B.C. Liberal MLA Bill Bennett, who represents the East Kootenay riding, said the Canadian government should be working with the United States on the cross-border issues. "What we need is a co-operative effort by the province, various states and the two federal governments, who have primary responsibility for immigration and customs," he said from Victoria.
"Certainly from what I've been told, there is no doubt young women have been sent to Bountiful [B.C.] to marry older men and young women have been taken from Bountiful to marry older men [in the polygamous communities] in Colorado City, Arizona and in Utah."
The U.S. federal review was announced a month after a raid on a 1,700-acre compound in Texas of the Fundamentalist Church of Jesus Christ of Latter Day Saints, a polygamous religious sect.
Authorities found more than 20 girls that they believed were under the age of 18 and pregnant or who already had children. Child protection officials said they found evidence of sexual abuse and a pervasive pattern of grooming young girls for underage sex. They apprehended 463 children at the compound, including at least one Canadian girl, and placed them in foster care.

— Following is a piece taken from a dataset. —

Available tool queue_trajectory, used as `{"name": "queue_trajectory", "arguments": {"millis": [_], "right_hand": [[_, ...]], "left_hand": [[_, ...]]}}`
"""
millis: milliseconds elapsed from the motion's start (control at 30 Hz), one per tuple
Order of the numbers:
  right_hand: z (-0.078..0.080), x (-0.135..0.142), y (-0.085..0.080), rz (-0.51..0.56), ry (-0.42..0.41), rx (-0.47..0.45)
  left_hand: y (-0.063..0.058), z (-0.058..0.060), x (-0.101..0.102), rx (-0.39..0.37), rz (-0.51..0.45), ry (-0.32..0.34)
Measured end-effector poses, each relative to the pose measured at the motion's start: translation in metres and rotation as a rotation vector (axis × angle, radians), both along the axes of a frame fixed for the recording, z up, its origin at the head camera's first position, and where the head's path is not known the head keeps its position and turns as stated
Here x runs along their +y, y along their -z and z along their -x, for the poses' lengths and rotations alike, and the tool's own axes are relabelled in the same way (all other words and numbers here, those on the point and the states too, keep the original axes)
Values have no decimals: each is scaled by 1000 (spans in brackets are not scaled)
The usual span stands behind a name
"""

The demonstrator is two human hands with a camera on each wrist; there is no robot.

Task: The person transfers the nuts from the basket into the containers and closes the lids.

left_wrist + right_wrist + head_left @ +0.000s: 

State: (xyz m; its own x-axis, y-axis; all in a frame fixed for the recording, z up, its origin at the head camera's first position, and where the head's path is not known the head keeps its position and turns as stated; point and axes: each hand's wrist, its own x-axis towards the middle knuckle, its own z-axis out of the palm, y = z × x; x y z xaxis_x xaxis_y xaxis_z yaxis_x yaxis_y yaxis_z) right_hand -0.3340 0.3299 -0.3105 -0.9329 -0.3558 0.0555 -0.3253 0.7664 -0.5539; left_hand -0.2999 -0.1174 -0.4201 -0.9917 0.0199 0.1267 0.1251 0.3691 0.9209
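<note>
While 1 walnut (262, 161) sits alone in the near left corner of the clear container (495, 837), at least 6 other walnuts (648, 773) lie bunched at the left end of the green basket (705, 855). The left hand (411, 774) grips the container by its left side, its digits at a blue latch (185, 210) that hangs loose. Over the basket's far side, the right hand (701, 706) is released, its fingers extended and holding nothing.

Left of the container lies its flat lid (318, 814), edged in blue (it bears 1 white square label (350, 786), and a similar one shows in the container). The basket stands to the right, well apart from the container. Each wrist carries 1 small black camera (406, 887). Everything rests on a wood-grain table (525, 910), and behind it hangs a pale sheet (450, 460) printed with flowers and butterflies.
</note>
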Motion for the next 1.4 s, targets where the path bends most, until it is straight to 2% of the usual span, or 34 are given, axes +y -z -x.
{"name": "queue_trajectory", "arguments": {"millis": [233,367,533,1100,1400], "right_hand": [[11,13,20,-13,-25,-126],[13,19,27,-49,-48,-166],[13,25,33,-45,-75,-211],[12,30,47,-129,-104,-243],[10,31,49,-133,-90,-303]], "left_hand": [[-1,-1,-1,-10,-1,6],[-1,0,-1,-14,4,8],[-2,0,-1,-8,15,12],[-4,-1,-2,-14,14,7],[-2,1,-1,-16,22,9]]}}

Former members of the polygamous sect have said young women were regularly sent across the Canada-U.S. border, in both directions, to marry older men. Bountiful is a FLDS community of about 1,000 in the Creston, B.C., area.
Mr. Reid said he believes the U.S. federal government should have done more years ago, when the states of Utah and Arizona had asked for federal co-operation in investigating "the systemic lawlessness" in polygamous communities. State authorities had sought federal action on violations of federal civil rights laws by Colorado City marshals and on Internal Revenue Code violations.
"This is precisely the kind of help I believe the federal government should provide, but it has not yet done so. Your requests for federal funding to assist victims of domestic violence also merit prompt review," Mr. Reid said.
In a statement issued from his office late yesterday, he said that human trafficking across the Canada-U.S. border was clearly a federal matter. "[He] would expect the Justice Department to review any allegations like that," Mr. Reid's spokesman, Jon Summers, said.
Arizona's Mr. Goddard said he recently spoke briefly to B.C. Attorney-General Wally Oppal about the U.S. response to the polygamous communities. Mr. Oppal seemed "very interested," he said.
In Arizona, authorities have tried to ensure that the law applies without stigmatizing the FLDS communities for their religion, Mr. Goddard said.
Authorities there have gone after allegations of child abuse in the communities and after police who took orders from the church. The state government has taken over the school district because it was run by the FLDS hierarchy and not for the benefit of the children, he said.
It is up to the federal government to look into tax evasion, possible welfare fraud and civil rights violations, especially those committed against young men thrown out of the community, Mr. Goddard said.
The actions in Arizona are in marked contrast to activities in Canada. Polygamy is illegal in Canada, but no one at Bountiful has ever faced charges for bigamy.
Mr. Oppal is currently deliberating whether to refer a question on the constitutionality of Canada's polygamy law to the B.C. Court of Appeal. He told reporters this week he expected to announce his decision within two or three weeks.